On the side if we did this I thought I'd go work at REI or the local climbing gym or something. Just some place that I don't absolutely hate being where I can make a guaranteed 10-20 hours of terrible wages to pad out the dry spells where we don't have freelance work.

I think if this could be properly balanced I could only work the equivalent of a few full time days out of the week, but also I've never done it so maybe it will just be impossible and consume all my time for no pay.


👤 softwaredoug
When I was in management, I can’t think of many cases where a quiet, moderate positive performer was commented upon much. They were mostly not discussed, with most of managements energy occupied by the highest or lowest performers.

I suspect you can get by in most orgs with the least energy being moderately productive. You get there by letting go and accepting dysfunction and poor quality you can’t change. You just ride with it, shrug a bit, and decide there’s more important things in life.

Actively working to be unproductive is hard. Many poor performers work hard to create a lot of theater around poor performance to make it not look as bad. It’s also a lot of stress to have managements eyes engaged on you all the time.

So I’d find a company where you can efficiently achieve moderate productivity in the least amount of effort with the maximal acceptance from the org. This means a company that:

- is very people friendly, seems to value employees work life balance

- is big enough to make a career out of one place, so you gain efficiency from all the tribal knowledge you’ve acquired

- lets you specialize in one thing, and you just do that thing. Again more work efficiency.

- has solid non salary benefits that enhance quality of life: healthcare, vacation, etc

Finally, in this job, I would:

- never volunteer for anything. Just do your work.

- almost never put in extra hours, make the conscious choice to do your time, that’s it

- avoid high engagement (empowered to fix everything!) and low engagement (complaining and hating everything). Just accept!

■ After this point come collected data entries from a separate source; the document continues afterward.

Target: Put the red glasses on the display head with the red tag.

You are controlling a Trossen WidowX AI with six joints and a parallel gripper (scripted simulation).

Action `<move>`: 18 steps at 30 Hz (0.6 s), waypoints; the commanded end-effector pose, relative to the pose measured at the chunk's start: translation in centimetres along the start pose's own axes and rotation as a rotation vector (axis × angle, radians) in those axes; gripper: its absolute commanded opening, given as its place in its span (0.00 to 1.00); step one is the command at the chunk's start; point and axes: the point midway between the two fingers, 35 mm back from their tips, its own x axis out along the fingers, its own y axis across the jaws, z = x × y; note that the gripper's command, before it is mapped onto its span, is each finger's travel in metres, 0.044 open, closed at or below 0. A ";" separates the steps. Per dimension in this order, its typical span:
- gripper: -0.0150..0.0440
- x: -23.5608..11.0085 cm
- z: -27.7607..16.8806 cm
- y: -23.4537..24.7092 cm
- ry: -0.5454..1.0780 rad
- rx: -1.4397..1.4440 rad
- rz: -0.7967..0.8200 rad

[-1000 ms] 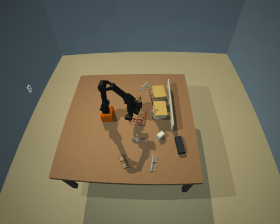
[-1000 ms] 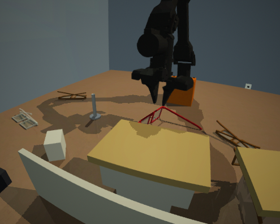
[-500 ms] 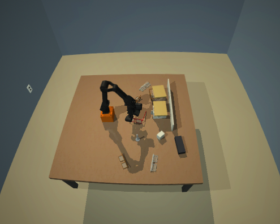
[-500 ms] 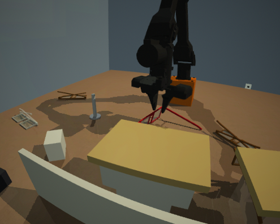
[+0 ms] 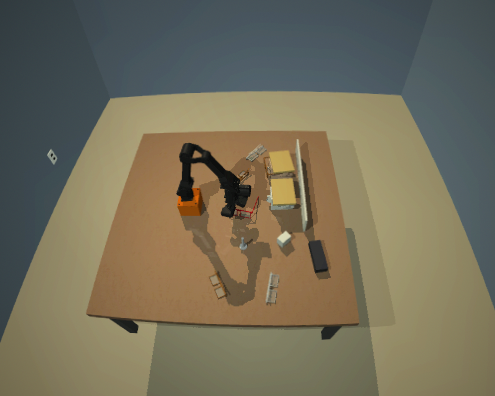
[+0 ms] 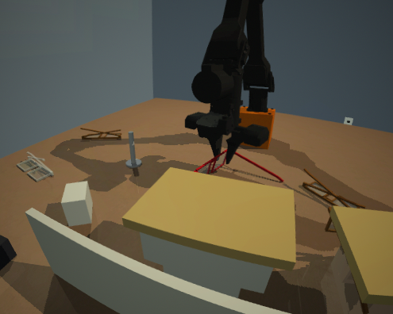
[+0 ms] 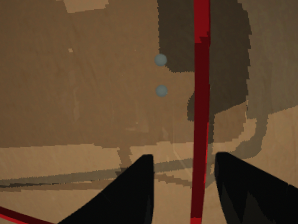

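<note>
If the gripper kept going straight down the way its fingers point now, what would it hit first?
Most likely the red glasses: the gripper points down with a thin red frame bar running between its fingertips. The brown table top lies right under it. Whether the fingers already grip the bar is unclear.

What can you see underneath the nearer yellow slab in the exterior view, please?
Beneath the yellow slab only a pale grey block shows, standing on the table. The slab's overhang hides its top and front, so no face or tag is visible.
</note>
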 end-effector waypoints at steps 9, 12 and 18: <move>0.33 -0.1 0.0 0.0 -0.001 0.000 0.000; 0.30 -0.1 0.0 0.0 -0.001 0.000 0.000; 0.25 -0.1 0.0 0.0 -0.001 0.000 0.000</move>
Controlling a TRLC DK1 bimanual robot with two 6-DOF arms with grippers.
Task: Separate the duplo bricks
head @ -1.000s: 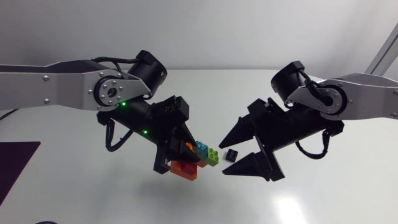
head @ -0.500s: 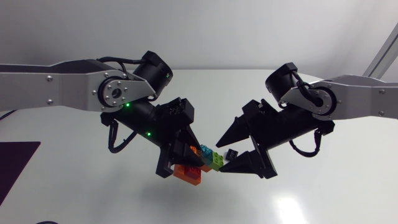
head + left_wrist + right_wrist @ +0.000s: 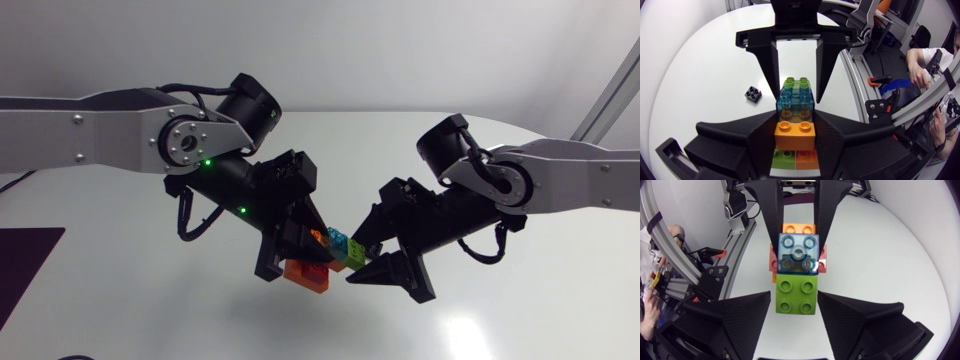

- remember your power in the relationship: tech is a field where there’s never enough people to do the work. If you’re performing OKish, not making huge waves positive or negative, you should be able to get another job easily enough. So don’t think you need to bend over backwards or stress at too hard about deadlines, etc if you really don’t want to.


👤 zffr
A friend basically had exactly this for a while. He was an analyst at a big company who primary needed to run manual analysis on excel spreadsheets.

He learned a bit of programming and found a way to automate it almost it entirely.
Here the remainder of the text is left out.